## EXERCISE GOAL
When you reproduce the data, keep every word exactly as it stands and leave the pictures out.

## DATA BELOW
════

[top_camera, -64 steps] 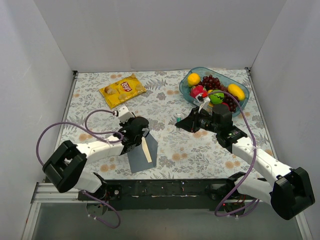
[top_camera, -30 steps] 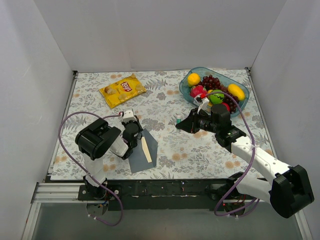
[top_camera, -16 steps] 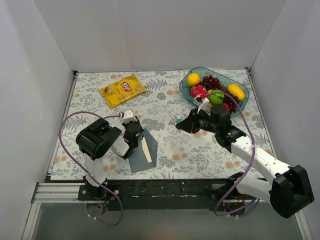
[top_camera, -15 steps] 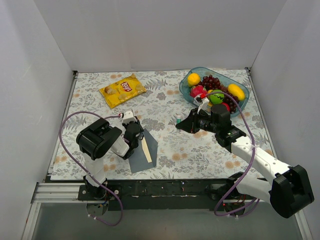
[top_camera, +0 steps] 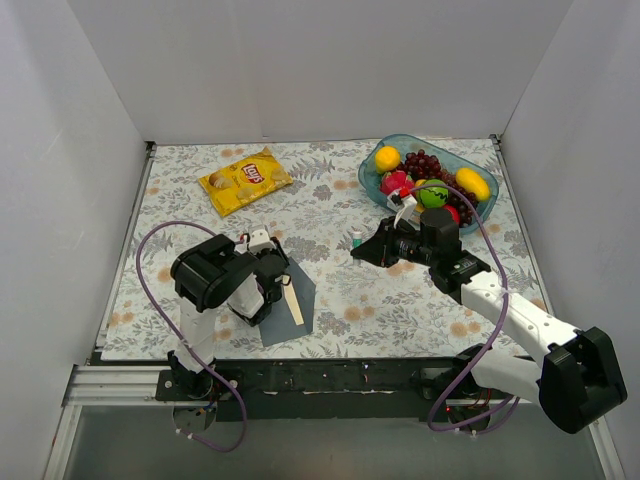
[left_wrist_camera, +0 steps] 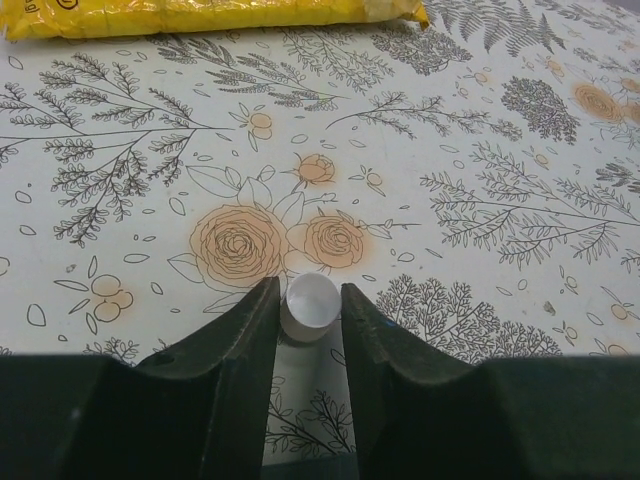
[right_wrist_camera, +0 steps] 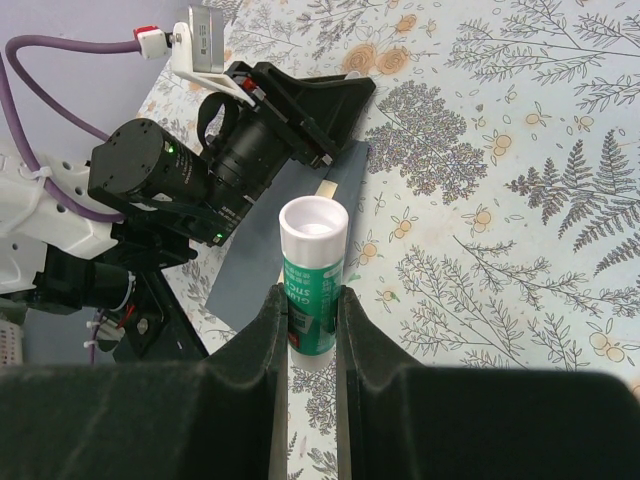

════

## RESULT FOR THIS TASK
[top_camera, -64 steps] 
[top_camera, -30 steps] 
[top_camera, -16 steps] 
[top_camera, -15 steps] 
[top_camera, +0 steps] 
[left_wrist_camera, +0 steps] 
[right_wrist_camera, +0 steps] 

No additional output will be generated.